• Elisabeth/Tonya

A Patchwork

My grandmother was a quilter. She used fabrics she had leftover from other projects and would sew them together, either by hand or machine, using simple patterns of squares or triangles.

When she had finished a quilt top, two of her sisters from the country and my mother would gather at her house for a few days and handquilt all of the quilts they had made on frames my grandfather had made that hung from the ceiling. My grandmother would fry chicken for them and they would visit in the evenings.

Her quilts were not fancy but were beautiful with tiny stitches (6-10 to an inch) and had that puckered look that is so indicative of handquilting and that I love. Her quilts were for daily use and they were well worn. They are still used.

My mother was a quilter. She started out making quilts as my grandmother did, but then moved into quilting with batiks and other fabrics she bought specifically for her quilts, instead of using scraps. She used patterns from quilting magazines and those from others in her quilting club. She machine-quilted these beautiful quilts and then later had someone with a long-arm quilting machine do them for her. She said we could use them, with hesitation in her voice, but she also liked to display them.

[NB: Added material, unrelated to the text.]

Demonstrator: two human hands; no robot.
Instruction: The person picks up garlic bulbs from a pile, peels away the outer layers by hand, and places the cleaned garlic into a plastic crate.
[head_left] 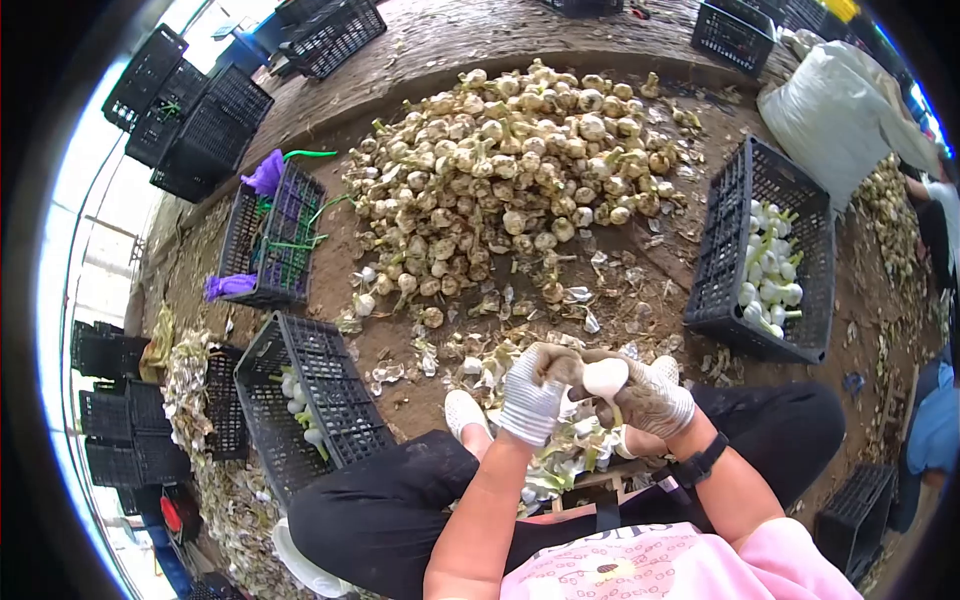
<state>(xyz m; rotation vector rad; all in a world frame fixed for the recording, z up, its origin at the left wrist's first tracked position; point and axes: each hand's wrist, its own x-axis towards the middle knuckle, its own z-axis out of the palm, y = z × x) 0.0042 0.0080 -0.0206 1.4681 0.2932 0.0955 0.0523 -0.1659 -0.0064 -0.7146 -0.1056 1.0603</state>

I'm a quilter. I started out using scraps for my first quilt at age 11. My grandmother, mother, and great aunts handquilted it for me. Later, I used a quilt-block-of-the-month project from a local craft store and then my mother machine quilted it. I started making more quilts about 8 years ago, using old patterns such as the log cabin but I wanted to return to the look of handquilting. I also don't like using quilting frames so I just stitch holding the quilt in my lap and it lets me sit in any comfortable place while I sew.

Now I dye linen, cotton, and silk with plants for use in quilts. Those earthy colors are my preference, set apart with white linen. The special mottling of the color adds an originality not found in commercially dyed fabrics. I often quilt using the Sashiko method - a Japanese method of using larger stitches that are decorative but also give reinforcement to the fabric.

I'm blessed to have my daughter interested in quilting and dyeing as well. We now often design our own quilt patterns to use with the amount of fabric we have or to go in a certain place in our home for use. For we use these quilts on a daily basis. And as we keep making them, we'll have plenty to replace the ones that wear out.